By Kathleen Ford Bay, Esq.

Potts and Reilly, L.L.P.., Austin, TX

Estate of Hurford v. Comr., T.C. Memo 2008-278, is a rags-to-riches story, where estates that were initially well positioned to achieve tax savings failed to achieve even the most basic estate tax savings. This case warns that a surviving spouse's poor choice regarding an attorney can significantly diminish an estate.

Mr. Hurford was an oil field worker who decided to go to college because he met a petroleum engineer who had a new car and clean clothes. Eventually, Mr. Hurford became an oil executive. He prospered in another family's oil company and died, in 1999, with significant assets. His wife, who “had devoted her life to family and friends, leaving the management of the finances to her husband,” just as suddenly had to take on the financial burden.

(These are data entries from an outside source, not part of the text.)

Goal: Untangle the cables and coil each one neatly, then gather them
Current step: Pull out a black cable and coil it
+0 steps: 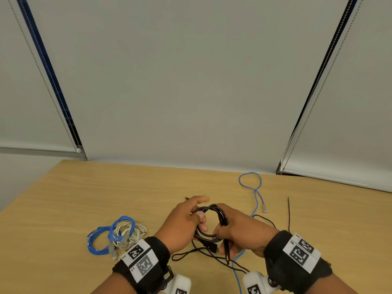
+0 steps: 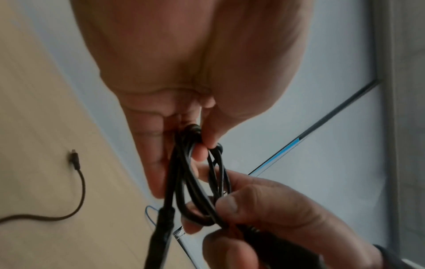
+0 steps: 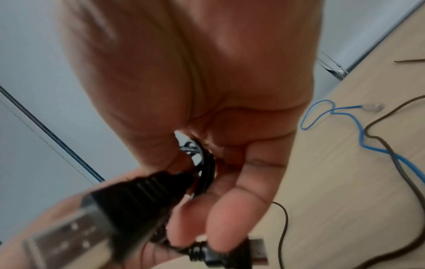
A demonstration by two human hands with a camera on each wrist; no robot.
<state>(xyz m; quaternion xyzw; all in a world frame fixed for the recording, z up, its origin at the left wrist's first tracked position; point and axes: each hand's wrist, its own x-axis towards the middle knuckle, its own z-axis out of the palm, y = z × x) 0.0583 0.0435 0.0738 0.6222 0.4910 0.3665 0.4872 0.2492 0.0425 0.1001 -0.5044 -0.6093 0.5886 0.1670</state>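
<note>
Lower centre of the head view: black cable coil (image 1: 210, 224) held above the wooden table (image 1: 84, 194), left hand (image 1: 184, 223) pinching its top loops, right hand (image 1: 237, 232) curled round its side. At lower left, already coiled: two blue cables (image 1: 101, 240) and a beige one (image 1: 131, 232). Stretching to upper right, a loose blue cable (image 1: 255, 194). Only in the right wrist view: two USB plugs (image 3: 232, 253) at the fingers (image 3: 232, 214). Only in the left wrist view: a small connector (image 2: 74, 160) lying on the table at left
</note>
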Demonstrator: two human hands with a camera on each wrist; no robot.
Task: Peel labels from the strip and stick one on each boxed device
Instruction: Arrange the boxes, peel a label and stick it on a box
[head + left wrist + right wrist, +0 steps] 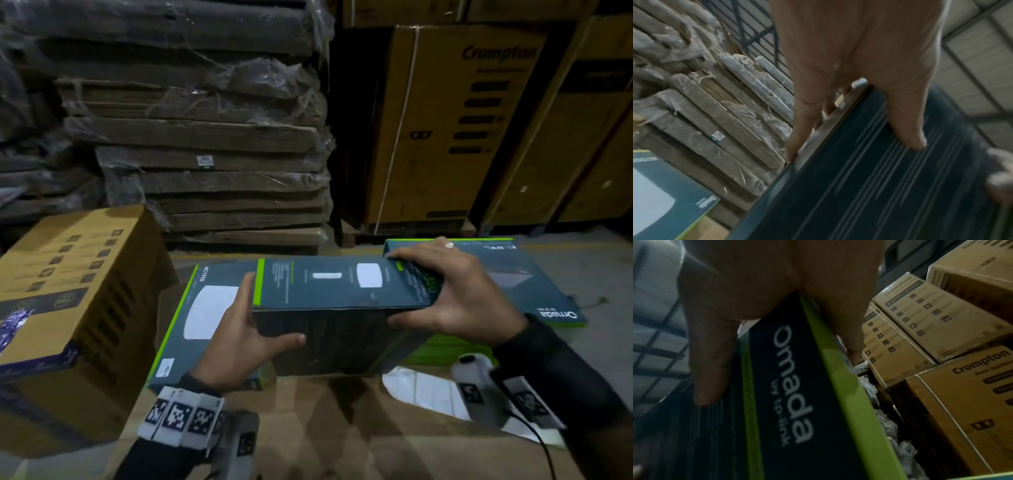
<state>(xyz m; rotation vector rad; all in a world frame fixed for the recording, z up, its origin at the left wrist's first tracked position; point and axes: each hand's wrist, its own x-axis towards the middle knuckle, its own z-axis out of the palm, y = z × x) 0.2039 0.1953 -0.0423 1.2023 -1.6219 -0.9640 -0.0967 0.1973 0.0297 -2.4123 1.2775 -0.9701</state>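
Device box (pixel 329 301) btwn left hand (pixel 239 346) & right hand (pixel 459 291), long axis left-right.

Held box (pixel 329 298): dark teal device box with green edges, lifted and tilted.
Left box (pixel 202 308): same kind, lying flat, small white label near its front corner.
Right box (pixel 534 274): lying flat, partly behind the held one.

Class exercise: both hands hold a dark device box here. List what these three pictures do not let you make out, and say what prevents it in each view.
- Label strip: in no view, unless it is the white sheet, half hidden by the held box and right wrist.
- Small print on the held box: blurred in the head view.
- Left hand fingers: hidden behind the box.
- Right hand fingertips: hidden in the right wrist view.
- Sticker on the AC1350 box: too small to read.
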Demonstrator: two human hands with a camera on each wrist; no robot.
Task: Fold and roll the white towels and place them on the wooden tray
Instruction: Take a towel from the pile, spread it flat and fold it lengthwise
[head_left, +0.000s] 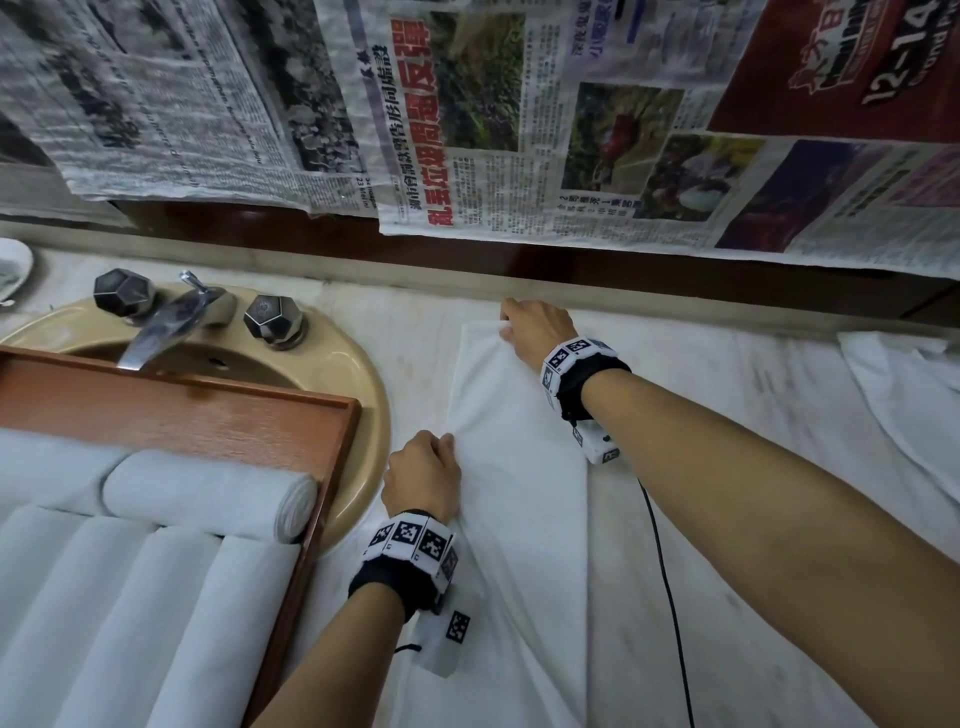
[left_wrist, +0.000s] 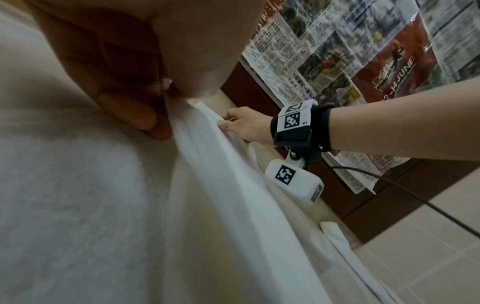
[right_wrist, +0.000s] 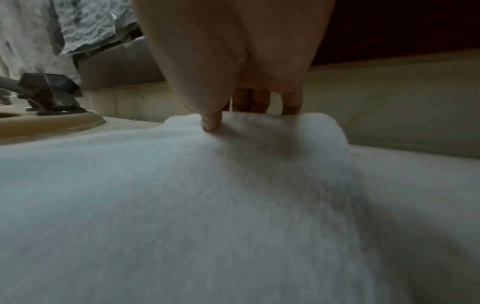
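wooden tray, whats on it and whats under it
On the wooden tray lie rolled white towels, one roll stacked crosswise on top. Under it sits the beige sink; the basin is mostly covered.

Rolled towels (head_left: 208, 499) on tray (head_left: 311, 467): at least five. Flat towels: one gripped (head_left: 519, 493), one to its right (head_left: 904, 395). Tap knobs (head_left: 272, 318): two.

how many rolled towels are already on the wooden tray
5 visible rolled towels on the wooden tray: four side by side at, and one lying across them. More may sit beyond the picture's left edge.
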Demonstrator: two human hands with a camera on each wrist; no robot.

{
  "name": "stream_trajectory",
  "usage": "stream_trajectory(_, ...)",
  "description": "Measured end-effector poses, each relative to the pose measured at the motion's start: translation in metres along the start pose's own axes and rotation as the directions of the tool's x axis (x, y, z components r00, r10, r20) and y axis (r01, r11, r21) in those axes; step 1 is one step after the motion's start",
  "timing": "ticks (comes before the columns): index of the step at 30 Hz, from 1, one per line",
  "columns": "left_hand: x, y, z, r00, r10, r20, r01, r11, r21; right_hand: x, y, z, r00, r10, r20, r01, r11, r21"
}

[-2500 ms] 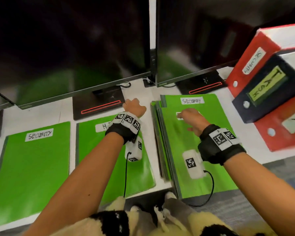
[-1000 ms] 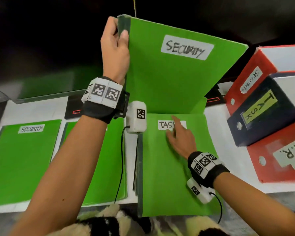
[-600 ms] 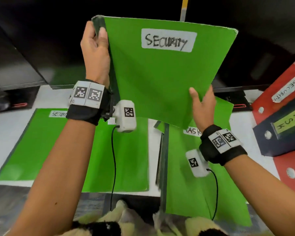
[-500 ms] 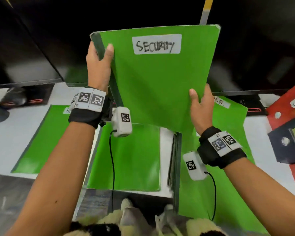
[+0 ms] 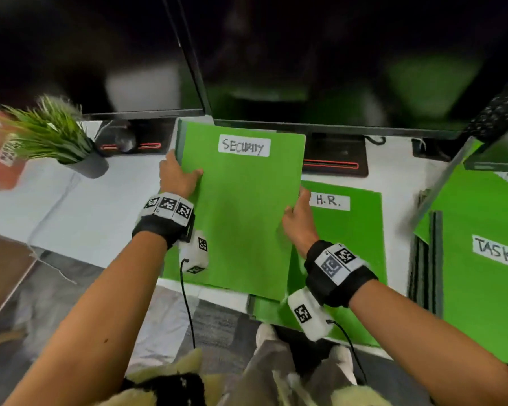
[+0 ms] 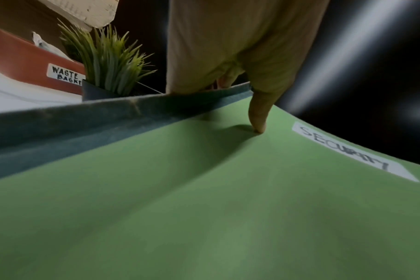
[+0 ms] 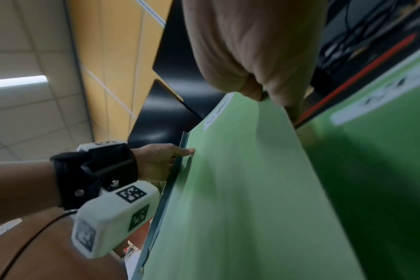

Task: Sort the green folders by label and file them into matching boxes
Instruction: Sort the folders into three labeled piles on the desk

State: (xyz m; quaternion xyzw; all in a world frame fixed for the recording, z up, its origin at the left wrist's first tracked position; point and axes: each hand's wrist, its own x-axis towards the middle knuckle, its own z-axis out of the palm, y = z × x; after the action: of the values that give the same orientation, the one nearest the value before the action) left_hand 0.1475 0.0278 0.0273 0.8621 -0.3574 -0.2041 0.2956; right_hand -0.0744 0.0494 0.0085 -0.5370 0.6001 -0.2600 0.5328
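You hold the SECURITY folder (image 5: 241,212) in both hands, above the left part of the white table (image 5: 71,212), its label at the far end. Your left hand (image 5: 178,178) grips the dark spine edge, thumb on top of the cover, the other fingers curled underneath; the left wrist view shows the thumb tip pressing the green cover just beside the spine. Your right hand (image 5: 298,222) pinches the folder's right edge, thumb on top, fingers under. Another green sheet shows under the held folder near its left lower edge, lying on the table. The H.R. folder (image 5: 352,230) lies flat just to the right, partly under your right wrist. Further right the TASK folder (image 5: 481,273) tops a stack of green folders. A potted plant (image 5: 50,139) stands far left, with a red box (image 6: 24,64) labelled WASTE BASKET behind it. Dark monitors (image 5: 305,54) line the back.
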Motion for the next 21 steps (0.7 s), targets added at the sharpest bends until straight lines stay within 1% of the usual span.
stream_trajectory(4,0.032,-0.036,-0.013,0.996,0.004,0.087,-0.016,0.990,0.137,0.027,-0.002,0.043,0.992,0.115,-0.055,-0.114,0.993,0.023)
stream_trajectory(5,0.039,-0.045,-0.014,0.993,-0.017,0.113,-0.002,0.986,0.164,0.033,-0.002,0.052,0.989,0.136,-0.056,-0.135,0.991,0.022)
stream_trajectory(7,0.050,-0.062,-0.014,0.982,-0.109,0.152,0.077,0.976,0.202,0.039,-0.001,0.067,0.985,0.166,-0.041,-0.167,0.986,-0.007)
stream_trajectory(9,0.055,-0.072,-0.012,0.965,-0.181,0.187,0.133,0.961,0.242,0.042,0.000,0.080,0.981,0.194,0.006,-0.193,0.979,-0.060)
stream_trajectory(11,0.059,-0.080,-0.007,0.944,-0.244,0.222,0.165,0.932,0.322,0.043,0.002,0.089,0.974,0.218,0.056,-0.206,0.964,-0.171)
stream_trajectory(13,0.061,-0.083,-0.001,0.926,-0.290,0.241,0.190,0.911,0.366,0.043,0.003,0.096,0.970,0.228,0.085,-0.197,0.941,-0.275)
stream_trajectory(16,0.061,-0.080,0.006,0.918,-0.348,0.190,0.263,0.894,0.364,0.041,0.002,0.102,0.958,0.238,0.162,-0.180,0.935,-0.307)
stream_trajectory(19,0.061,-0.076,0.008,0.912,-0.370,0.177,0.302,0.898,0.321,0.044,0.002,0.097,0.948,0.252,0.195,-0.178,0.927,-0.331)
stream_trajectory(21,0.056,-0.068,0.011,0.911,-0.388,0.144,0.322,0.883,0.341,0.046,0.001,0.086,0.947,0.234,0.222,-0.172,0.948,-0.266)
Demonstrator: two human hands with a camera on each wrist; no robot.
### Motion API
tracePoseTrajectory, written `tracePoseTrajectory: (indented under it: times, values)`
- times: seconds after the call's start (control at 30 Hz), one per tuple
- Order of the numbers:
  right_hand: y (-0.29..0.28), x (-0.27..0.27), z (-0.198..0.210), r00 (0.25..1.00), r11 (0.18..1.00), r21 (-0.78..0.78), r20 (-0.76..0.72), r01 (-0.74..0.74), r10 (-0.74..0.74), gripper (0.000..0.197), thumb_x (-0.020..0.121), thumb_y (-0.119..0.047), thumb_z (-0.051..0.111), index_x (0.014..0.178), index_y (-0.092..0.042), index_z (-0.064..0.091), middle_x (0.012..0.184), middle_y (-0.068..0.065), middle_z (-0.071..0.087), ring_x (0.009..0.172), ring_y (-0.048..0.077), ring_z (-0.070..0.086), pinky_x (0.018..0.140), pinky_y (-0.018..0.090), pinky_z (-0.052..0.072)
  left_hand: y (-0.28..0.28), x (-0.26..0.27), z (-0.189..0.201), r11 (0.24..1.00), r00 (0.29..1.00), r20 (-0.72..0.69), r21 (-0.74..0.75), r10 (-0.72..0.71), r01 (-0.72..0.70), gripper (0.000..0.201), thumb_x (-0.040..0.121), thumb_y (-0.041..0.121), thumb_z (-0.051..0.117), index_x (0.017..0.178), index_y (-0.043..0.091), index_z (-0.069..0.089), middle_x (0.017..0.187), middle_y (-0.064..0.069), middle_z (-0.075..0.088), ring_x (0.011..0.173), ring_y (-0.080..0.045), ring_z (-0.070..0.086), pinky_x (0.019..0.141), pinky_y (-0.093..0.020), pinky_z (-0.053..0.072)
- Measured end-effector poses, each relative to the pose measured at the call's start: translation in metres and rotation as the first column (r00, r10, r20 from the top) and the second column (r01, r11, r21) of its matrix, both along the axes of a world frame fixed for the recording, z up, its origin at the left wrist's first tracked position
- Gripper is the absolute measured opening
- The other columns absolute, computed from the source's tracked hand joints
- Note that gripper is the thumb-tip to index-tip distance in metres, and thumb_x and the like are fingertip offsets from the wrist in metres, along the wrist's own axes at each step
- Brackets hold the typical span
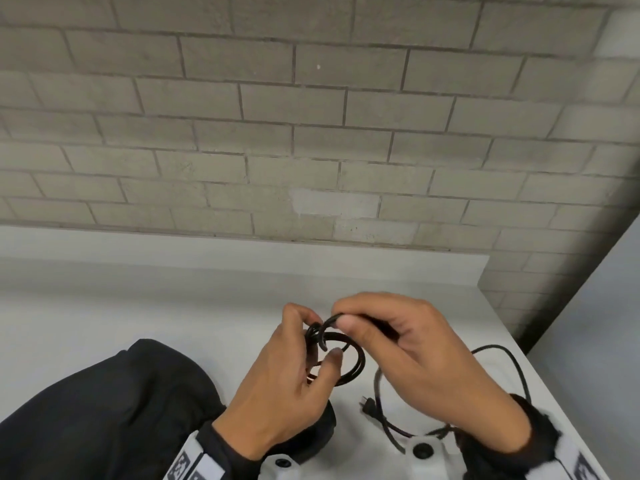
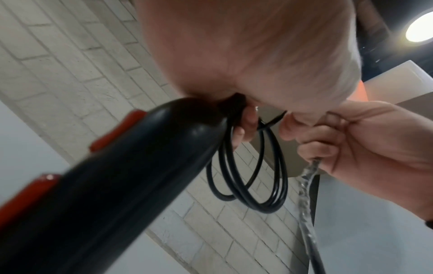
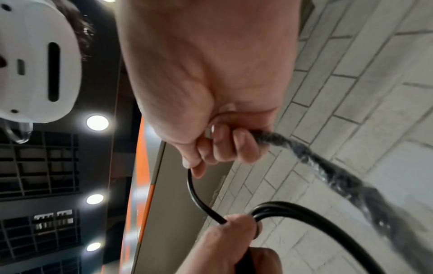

In early 2000, Mrs. Hurford was diagnosed with cancer. The attorney paid for by the oil company - a seasoned professional (who, though the opinion does not note this, is Board Certified by the Texas Board of Legal Specialization, a member of the American College of Trust and Estate Counsel, and a well-known speaker and writer) - was handling the administration of the husband's estate, including the funding of the marital and credit shelter trusts and advice on whether to make a QTIP election. That attorney recommended estate planning changes for Mrs. Hurford, including using up her lifetime gift tax exclusion (which she did), and creating family limited partnerships, one for farm and ranch properties, and the other for her financial assets. Then, according to one of the sons, Mrs. Hurford became dissatisfied with her attorney because “he did not relate well to the family and would often speak over their heads,” he was not completing the estate tax return or doing the survivor's estate planning fast enough, and he was too expensive. With her family's help, Mrs. Hurford hired a new attorney and fired the long-time attorney.

The new attorney's involvement resulted in disastrous consequences. Several FLPs were created, but these FLPs from the start did not function as a business, and were treated as Mrs. Hurford's bank account. The QTIP Trust and credit shelter trust established under Mr. Hurford's estate plan were distributed by Mrs. Hurford to herself, and subsequently she funded the FLPs with these assets. Mrs. Hurford sold her interest in the FLPs to two of her three children in exchange for a private annuity. This sale occurred before the FLPs were funded. The correct titling of assets did not occur after these transactions. The new attorney used old appraisals (when up-to-date ones were clearly needed for there to be a fair exchange for the sale of a private annuity) and the new attorney used his own undisclosed method for discounts for the FLPs and there were no appraisals. Gifts were not correctly reported or revealed. The new attorney did not correctly answer questions on the survivor's estate tax return about the ownership of interests in any partnerships, transfers under §§2035 through 2038, trusts in which the decedent held beneficial interests, and any trust for which a marital QTIP deduction had ever been claimed. The court's opinion highlighted the taint to the transactions caused by the sloppy work of the attorney. The court continually pointed out areas of sloppy work: proper names misspelled, page numbers in the table of contents were incorrect, references to entities were not correctly identified.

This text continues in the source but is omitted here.